Provided material:
____
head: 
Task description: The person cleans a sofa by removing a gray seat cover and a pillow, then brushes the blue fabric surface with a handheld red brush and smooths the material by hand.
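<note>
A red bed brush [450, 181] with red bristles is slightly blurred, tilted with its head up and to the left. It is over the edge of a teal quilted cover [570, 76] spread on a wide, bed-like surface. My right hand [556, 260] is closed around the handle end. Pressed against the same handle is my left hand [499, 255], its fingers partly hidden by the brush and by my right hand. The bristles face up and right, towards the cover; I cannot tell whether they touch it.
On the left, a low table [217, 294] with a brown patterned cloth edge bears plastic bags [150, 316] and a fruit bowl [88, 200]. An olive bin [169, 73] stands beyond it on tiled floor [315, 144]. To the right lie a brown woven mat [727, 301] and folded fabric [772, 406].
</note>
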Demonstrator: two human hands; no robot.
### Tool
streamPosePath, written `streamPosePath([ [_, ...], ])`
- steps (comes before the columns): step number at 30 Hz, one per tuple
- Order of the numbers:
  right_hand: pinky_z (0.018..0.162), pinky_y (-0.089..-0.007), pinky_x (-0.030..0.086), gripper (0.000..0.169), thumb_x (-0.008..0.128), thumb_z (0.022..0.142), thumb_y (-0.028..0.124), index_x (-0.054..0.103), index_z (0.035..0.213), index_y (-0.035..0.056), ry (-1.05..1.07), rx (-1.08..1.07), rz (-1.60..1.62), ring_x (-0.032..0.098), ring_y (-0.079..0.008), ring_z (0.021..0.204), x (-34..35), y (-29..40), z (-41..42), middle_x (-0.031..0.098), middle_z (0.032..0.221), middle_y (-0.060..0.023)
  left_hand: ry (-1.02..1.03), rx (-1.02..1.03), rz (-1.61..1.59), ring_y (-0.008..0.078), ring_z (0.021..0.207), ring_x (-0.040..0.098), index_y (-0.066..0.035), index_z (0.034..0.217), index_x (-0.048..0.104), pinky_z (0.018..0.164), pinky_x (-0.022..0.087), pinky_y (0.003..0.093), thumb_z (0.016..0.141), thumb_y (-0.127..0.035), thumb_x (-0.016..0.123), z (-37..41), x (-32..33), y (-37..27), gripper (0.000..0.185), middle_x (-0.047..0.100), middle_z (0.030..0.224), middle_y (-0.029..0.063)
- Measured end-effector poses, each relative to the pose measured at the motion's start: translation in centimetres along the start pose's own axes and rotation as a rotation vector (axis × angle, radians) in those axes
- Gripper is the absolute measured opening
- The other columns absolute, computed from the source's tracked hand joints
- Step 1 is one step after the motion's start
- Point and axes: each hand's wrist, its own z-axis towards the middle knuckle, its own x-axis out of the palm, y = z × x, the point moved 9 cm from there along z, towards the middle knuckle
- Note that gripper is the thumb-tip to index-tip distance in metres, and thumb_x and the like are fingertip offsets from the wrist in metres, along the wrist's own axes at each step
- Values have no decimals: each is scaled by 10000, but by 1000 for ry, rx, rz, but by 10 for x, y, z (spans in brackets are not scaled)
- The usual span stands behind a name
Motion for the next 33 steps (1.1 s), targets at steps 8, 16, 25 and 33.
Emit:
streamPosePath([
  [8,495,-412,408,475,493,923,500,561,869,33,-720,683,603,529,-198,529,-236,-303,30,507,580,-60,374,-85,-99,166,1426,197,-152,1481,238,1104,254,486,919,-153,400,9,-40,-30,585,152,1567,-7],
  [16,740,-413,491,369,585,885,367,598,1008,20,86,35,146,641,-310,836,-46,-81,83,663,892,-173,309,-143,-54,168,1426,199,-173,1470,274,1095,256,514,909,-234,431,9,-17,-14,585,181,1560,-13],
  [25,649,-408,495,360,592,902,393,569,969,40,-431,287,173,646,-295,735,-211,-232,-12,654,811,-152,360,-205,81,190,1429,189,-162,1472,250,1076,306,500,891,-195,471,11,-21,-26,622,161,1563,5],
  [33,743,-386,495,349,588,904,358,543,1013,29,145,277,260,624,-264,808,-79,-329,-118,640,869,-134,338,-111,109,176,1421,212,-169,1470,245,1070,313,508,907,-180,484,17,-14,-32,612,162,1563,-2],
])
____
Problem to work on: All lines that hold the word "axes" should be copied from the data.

Answer to this exercise:
- Measured end-effector poses, each relative to the pose measured at the motion's start: translation in centimetres along the start pose's own axes and rotation as a rotation vector (axis × angle, radians) in those axes
- Point and axes: each hand's wrist, its own z-axis towards the middle knuckle, its own x-axis out of the palm, y = z × x, the point moved 9 cm from there along z, towards the middle knuckle
- Note that gripper is the thumb-tip to index-tip distance in metres, and thumb_x and the like are fingertip offsets from the wrist in metres, along the wrist's own axes at each step

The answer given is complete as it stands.